((
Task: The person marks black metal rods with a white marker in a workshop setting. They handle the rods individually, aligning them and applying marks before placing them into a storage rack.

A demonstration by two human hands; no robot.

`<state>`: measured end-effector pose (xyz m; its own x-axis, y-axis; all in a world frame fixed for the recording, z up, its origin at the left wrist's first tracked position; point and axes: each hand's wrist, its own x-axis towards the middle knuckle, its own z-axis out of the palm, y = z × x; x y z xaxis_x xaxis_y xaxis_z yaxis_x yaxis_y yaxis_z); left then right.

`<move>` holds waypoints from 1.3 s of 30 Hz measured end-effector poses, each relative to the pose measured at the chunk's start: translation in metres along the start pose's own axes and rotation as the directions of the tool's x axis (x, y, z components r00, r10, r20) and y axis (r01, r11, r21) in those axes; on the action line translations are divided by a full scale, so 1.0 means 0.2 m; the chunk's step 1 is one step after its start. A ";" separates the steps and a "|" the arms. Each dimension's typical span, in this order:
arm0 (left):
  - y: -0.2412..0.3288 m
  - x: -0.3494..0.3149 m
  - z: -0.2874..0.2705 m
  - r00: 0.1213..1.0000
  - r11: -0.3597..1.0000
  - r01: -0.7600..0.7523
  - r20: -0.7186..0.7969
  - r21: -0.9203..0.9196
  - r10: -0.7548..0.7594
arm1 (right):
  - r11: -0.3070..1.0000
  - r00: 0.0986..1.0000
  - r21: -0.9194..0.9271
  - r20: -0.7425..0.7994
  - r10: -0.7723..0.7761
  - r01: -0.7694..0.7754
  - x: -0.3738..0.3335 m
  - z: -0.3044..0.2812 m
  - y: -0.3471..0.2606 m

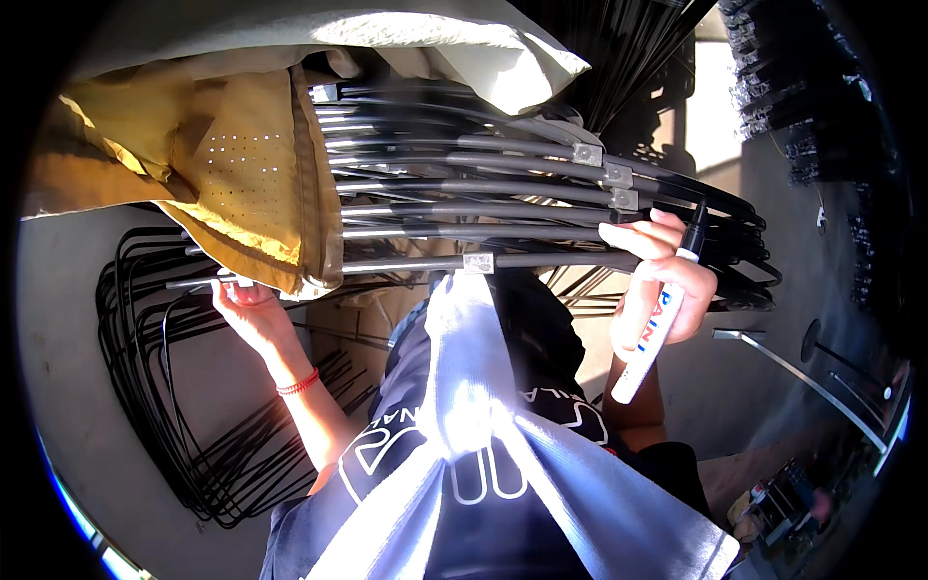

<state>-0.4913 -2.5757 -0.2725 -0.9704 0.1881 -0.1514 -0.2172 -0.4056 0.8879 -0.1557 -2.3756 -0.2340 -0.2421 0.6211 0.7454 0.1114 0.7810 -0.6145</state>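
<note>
My right hand (694,287) is closed around a paint marker (640,356) with a white barrel; its black end points up and away from me. Some fingers of this hand reach to the right part of the nearest dark tube (551,260) in a row of long bent tubes. That tube carries a small pale tag (478,263). On the left, my left hand (253,311) pinches the end of a thin tube (190,283) beside the lower edge of a mustard cloth (253,198). The cloth, dotted with small holes, covers part of the row.
More pale tags (619,176) sit on tubes farther back. A stack of bent black tubes (145,387) lies at lower left. Pale fabric (416,34) hangs across the top. Dark bundles (788,97) stand at far right, above a metal frame (812,382).
</note>
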 end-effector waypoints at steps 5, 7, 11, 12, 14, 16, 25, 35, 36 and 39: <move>0.02 -0.05 0.05 0.997 0.998 0.016 -0.077 0.058 -0.012 | 0.994 0.996 0.079 0.052 0.070 -0.074 0.10 -0.01 0.02; 0.00 -0.09 0.11 1.000 1.000 0.004 -0.021 0.001 -0.004 | 0.995 0.996 0.078 0.069 0.051 -0.057 0.13 -0.02 0.03; 0.03 -0.10 0.11 0.995 0.996 -0.044 -0.084 0.073 0.050 | 0.967 0.998 0.254 0.061 -0.027 0.011 0.16 0.03 0.07; 0.02 -0.11 0.11 0.994 0.999 -0.017 -0.106 0.031 0.020 | 0.966 0.996 0.257 0.088 -0.019 -0.004 0.16 0.03 0.07; 0.01 -0.08 0.05 0.998 0.999 -0.003 -0.060 0.036 0.005 | 0.967 0.993 0.255 0.117 -0.012 -0.018 0.16 0.04 0.06; 0.04 -0.11 0.09 0.997 0.998 0.010 -0.072 0.057 -0.006 | 0.978 0.992 0.208 0.124 -0.001 -0.025 0.16 0.06 0.05; 0.06 -0.09 0.05 0.981 0.994 0.111 0.157 0.015 -0.112 | 0.994 0.996 0.112 0.085 -0.029 0.020 0.14 0.10 -0.01; 0.13 -0.10 0.09 0.836 0.911 0.394 0.459 -0.122 -0.300 | 0.995 0.994 -0.072 -0.080 -0.070 0.064 0.13 0.08 -0.21; 0.14 -0.10 0.11 0.805 0.884 0.436 0.512 -0.168 -0.299 | 0.992 0.992 -0.101 -0.094 -0.080 0.071 0.14 0.07 -0.25; 0.16 -0.13 0.15 0.724 0.804 0.555 0.600 -0.215 -0.339 | 0.978 0.981 -0.128 -0.083 -0.176 0.164 0.19 -0.01 -0.28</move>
<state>-0.4701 -2.5656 -0.2276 -0.5658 0.8107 -0.1503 -0.7355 -0.4139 0.5363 -0.1697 -2.3967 -0.1707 -0.1776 0.4775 0.8605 0.1923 0.8744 -0.4456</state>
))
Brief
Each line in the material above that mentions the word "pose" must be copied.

Response area
`<state>`: measured end-effector pose (xyz m; its own x-axis, y-axis; all in a world frame fixed for the recording, z up, its origin at the left wrist's first tracked position; point and axes: each hand's wrist, its own x-axis towards the middle knuckle, its own z-axis out of the palm, y = z × x; x y z xaxis_x xaxis_y xaxis_z yaxis_x yaxis_y yaxis_z); left then right.
`<move>` holds waypoints from 1.3 s of 30 Hz measured end-effector poses, each relative to the pose measured at the chunk's start: translation in metres along the start pose's own axes and rotation as the directions of the tool's x axis (x, y, z components r00, r10, r20) and y axis (r01, r11, r21) in those axes; on the action line translations are divided by a full scale, so 1.0 means 0.2 m; the chunk's step 1 is one step after its start. A ";" separates the steps and a "|" the arms. Each dimension's typical span, in this order:

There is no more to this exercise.